#### [What is required]
Would you please output, word for word, the span of the listing below that opens on the line containing "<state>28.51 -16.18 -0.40" and closes on the line containing "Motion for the"? Include both ends and nothing more.

--- --- ---

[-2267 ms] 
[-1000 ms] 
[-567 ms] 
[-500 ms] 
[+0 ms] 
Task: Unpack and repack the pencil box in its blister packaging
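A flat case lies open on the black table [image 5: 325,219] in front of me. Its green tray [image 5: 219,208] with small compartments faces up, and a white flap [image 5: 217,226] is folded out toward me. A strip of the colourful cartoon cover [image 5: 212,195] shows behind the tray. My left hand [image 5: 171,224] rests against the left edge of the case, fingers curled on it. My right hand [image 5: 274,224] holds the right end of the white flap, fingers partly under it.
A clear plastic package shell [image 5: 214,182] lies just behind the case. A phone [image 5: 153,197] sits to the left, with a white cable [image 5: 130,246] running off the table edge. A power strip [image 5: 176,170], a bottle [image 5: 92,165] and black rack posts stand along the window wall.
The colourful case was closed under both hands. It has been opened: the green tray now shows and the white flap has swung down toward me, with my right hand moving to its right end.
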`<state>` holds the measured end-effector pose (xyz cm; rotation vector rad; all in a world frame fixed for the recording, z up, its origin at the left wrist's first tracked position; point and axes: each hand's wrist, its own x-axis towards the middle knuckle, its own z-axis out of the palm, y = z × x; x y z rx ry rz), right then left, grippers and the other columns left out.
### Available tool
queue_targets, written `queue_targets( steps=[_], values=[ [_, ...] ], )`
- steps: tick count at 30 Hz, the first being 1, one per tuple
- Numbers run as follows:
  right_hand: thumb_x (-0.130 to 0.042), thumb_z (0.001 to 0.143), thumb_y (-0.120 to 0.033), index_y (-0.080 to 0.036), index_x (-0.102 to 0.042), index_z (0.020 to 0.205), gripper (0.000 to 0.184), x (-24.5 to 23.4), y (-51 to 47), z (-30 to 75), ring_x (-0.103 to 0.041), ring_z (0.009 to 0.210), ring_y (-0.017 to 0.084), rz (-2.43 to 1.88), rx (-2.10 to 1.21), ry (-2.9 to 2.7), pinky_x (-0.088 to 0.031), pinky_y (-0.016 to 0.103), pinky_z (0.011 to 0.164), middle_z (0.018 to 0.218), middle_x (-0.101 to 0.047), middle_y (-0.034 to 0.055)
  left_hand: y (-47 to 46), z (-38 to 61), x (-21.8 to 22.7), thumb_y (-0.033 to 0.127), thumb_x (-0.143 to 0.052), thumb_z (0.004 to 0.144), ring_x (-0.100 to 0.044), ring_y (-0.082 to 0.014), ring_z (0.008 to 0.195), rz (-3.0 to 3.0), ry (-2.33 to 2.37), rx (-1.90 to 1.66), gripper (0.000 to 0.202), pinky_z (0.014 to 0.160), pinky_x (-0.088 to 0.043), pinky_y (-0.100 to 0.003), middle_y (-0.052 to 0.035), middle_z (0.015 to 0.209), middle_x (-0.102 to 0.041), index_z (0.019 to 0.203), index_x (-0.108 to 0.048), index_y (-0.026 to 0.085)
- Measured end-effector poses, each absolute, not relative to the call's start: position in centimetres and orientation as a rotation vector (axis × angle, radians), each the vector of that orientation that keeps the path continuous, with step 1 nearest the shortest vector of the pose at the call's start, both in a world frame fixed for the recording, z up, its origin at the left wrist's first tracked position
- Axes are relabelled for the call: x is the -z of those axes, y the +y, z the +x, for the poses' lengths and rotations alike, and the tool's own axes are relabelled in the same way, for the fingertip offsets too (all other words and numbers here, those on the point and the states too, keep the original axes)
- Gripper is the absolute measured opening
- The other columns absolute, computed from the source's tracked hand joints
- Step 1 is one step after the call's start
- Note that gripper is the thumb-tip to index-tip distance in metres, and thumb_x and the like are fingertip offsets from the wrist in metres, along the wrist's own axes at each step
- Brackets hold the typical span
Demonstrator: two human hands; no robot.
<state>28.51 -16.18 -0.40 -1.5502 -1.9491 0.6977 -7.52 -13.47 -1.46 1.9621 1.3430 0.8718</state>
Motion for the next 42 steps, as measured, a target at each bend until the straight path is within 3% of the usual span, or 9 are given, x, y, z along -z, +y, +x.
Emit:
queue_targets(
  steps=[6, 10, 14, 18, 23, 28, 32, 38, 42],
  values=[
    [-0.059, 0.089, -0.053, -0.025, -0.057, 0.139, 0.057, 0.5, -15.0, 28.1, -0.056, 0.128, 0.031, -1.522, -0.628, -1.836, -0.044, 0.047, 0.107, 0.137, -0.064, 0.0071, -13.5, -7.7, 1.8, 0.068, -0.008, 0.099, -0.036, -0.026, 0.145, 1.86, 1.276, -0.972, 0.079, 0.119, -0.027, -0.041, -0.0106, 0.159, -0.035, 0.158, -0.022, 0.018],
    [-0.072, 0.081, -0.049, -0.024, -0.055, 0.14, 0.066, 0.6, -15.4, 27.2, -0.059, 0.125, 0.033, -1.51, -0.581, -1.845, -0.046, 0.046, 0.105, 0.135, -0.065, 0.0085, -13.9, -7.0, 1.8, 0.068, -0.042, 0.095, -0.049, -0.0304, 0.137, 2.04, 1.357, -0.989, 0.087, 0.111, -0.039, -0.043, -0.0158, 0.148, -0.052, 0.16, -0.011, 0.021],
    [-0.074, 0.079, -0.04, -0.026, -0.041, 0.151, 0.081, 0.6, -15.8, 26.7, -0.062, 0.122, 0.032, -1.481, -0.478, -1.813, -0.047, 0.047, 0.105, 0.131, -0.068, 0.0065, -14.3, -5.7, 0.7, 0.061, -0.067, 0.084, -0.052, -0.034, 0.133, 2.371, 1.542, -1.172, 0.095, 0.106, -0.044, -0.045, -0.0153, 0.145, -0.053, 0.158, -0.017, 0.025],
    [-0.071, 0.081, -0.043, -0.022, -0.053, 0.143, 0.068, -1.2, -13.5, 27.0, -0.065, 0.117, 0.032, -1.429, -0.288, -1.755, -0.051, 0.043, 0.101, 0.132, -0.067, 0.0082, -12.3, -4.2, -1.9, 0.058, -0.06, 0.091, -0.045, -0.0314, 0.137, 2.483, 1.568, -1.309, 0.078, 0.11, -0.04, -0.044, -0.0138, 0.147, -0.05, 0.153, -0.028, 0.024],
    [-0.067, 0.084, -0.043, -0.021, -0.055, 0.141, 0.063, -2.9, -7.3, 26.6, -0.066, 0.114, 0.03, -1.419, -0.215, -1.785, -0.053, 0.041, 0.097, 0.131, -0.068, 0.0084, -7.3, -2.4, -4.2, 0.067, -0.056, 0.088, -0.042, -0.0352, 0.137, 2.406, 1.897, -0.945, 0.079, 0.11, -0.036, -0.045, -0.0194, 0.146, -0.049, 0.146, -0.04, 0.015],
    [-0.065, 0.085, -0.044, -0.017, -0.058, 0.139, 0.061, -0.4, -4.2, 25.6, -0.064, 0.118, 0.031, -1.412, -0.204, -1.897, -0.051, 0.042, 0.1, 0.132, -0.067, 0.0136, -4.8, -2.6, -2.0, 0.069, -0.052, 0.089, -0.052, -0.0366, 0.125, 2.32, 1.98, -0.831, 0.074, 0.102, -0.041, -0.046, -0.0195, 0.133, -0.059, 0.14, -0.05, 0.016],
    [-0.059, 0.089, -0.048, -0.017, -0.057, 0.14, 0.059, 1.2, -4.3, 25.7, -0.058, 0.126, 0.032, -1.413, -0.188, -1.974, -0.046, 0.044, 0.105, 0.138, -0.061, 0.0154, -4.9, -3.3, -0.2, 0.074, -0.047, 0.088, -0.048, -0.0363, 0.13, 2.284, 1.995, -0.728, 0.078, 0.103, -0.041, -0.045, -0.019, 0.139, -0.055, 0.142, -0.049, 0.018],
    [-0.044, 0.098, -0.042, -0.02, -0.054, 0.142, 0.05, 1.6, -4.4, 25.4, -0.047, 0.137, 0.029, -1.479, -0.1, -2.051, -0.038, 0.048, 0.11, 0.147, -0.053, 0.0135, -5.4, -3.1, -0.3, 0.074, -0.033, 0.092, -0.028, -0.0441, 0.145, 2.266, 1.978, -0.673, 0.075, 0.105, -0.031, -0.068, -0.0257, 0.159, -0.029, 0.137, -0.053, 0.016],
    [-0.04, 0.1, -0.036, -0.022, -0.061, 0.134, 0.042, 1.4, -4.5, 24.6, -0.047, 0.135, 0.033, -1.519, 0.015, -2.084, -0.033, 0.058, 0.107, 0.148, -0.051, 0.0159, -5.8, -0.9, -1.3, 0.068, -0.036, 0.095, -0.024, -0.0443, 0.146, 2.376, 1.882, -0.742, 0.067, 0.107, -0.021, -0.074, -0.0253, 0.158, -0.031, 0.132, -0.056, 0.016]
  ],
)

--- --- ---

#### [Answer section]
<state>28.51 -16.18 -0.40 -1.5502 -1.9491 0.6977 -7.52 -13.47 -1.46 1.9621 1.3430 0.8718</state>
Motion for the next 42 steps, as measured, a target at each bend until the straight path is within 3% of the usual span, or 9 are given, x, y, z along -z, +y, +x.

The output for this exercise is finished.